Tracking the dynamic characteristics of a nonlinear soil-pile system in multi-layered liquefiable soils

Saturated soils, particularly cohesionless soils, may liquefy when subjected to earthquake excitation, resulting in reductions in strength and stiffness of the soil. A change in stiffness equates to a change in period, and hence, in response to future seismic loading. Furthermore, for pile foundations, a reduction of vertical or lateral soil resistance may cause failure of the structure. To study this, a unique one-g soil-pile model was constructed in a gently sloped laminar soil box which was subsequently placed on a uniaxial shake table. A 3-layer soil configuration of a stiff crust, liquefiable sand, and dense sand layer was constructed with an embedded pile and subjected to sequentially increasing amplitude earthquake motions.

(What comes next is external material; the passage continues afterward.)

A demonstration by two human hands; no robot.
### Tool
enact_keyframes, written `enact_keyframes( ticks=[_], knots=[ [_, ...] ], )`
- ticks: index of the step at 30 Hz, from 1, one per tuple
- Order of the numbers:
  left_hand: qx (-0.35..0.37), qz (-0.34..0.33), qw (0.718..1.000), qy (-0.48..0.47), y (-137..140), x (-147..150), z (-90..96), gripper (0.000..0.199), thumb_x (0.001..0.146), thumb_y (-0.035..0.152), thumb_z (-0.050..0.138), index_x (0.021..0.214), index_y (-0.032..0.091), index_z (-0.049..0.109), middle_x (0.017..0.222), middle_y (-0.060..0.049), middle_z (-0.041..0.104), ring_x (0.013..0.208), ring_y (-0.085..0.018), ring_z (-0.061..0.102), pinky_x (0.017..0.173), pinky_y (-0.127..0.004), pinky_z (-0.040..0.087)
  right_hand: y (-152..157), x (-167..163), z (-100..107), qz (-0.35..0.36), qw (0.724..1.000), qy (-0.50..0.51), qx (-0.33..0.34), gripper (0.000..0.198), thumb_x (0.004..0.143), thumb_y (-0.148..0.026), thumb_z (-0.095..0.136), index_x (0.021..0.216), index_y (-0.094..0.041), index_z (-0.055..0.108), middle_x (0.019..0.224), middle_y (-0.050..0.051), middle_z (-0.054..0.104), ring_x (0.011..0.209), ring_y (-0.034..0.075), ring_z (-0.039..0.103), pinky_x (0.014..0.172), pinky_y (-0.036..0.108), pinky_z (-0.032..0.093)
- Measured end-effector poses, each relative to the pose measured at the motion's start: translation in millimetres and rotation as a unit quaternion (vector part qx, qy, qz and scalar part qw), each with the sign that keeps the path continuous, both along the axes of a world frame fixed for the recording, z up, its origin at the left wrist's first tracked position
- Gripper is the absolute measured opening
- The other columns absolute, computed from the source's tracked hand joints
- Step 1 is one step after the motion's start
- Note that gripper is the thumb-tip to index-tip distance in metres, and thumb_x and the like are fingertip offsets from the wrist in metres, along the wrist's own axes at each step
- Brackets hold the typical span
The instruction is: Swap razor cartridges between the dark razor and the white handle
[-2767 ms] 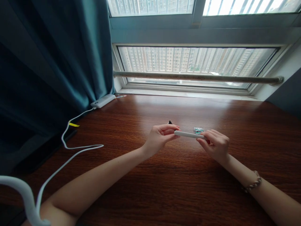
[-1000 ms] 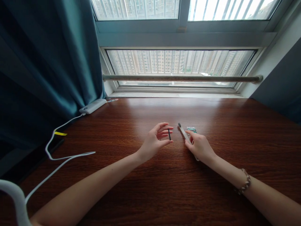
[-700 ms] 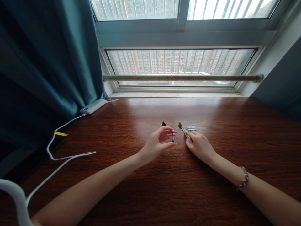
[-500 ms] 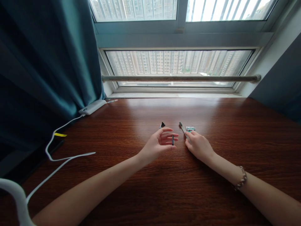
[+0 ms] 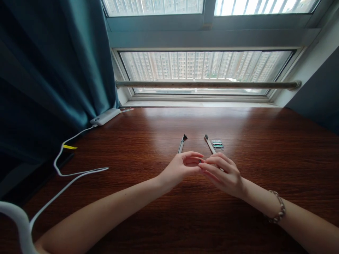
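Note:
My left hand [image 5: 184, 165] pinches a small dark piece [image 5: 200, 161], which looks like a razor cartridge; fingers hide most of it. The fingertips of my right hand [image 5: 225, 173] meet those of the left and close on the same piece. Just beyond my left hand lies a silver razor handle [image 5: 181, 145] with a black top end, its lower part hidden. A toothbrush [image 5: 209, 144] with a pale handle and dark bristles lies past my right hand, which partly covers it. Beside the brush is a clear pack [image 5: 217, 144] holding green-and-silver bars like razor cartridges.
The brown wooden table [image 5: 148, 211] runs back to a window with a horizontal rail [image 5: 206, 84]. At the left are a blue curtain [image 5: 87, 60], a white power bank-like box [image 5: 106, 116] and a white cable [image 5: 79, 176] with a yellow tag [image 5: 70, 146]. A bracelet [image 5: 279, 210] circles my right wrist.
My right hand has come away from the toothbrush and pack toward me and joined my left at the small piece. More of the razor handle and the pack now shows.

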State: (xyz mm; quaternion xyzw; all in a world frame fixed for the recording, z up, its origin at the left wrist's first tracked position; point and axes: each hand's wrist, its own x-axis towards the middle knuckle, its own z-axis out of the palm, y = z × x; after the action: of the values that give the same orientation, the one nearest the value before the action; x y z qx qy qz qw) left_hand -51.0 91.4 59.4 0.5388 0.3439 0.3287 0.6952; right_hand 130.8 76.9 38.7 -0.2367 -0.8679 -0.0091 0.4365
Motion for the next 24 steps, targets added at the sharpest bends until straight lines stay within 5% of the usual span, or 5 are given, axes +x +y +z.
enact_keyframes(
  ticks=[14, 19, 24],
  knots=[
    [-0.190, -0.066, 0.979, -0.031, 3, -3, 6.0, 0.034, 0.075, 0.035, 0.057, 0.093, 0.006, 0.061, 0.097, -0.020, 0.063, 0.087, -0.023, 0.062, 0.083, -0.036, 0.045, 7, -2, 7, -0.046, 0.974, 0.129, -0.181, 0.013, 0.078, -0.017, 0.056, 0.089, -0.021, 0.062, 0.077, 0.003, 0.062, 0.074, 0.015, 0.054, 0.065, 0.029, 0.046],
    [-0.211, -0.052, 0.975, -0.039, 4, -3, 6.4, 0.032, 0.075, 0.033, 0.057, 0.091, 0.006, 0.062, 0.090, -0.019, 0.065, 0.079, -0.022, 0.064, 0.079, -0.037, 0.047, 10, -1, 8, -0.013, 0.992, 0.056, -0.117, 0.023, 0.075, -0.021, 0.060, 0.098, -0.020, 0.059, 0.084, 0.005, 0.063, 0.079, 0.017, 0.052, 0.070, 0.033, 0.046],
    [-0.156, -0.020, 0.986, -0.062, 4, -3, 2.7, 0.033, 0.076, 0.037, 0.055, 0.083, 0.006, 0.064, 0.080, -0.015, 0.067, 0.077, -0.021, 0.064, 0.083, -0.040, 0.045, 17, 1, 6, -0.029, 0.996, 0.004, -0.089, 0.036, 0.074, -0.026, 0.062, 0.109, -0.020, 0.055, 0.090, 0.006, 0.062, 0.083, 0.019, 0.051, 0.074, 0.035, 0.045]
  ],
)
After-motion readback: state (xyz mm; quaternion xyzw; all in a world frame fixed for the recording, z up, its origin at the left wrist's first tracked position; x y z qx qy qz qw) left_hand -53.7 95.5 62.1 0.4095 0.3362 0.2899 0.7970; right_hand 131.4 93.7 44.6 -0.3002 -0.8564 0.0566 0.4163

Lateral spreading of the liquefiable sand layer and stiffness degradation of the crust during shaking events were observed. The percent change in period may be translated to a change in effective shear modulus to articulate the softening effect of the system. To investigate this degradation, spectral and fourier ratios are computed and analyzed to study the nonlinear dynamic state of the pile-multi-layered soil system.

► Small amplitude input motions to the soil-pile system have a softening effect on the soil layers.
► Degradation in soil-pile stiffness is reflected by its changes in period for sequential motions.
► Knowledge of the state of a soil-pile system increases the reliability of numerical prediction.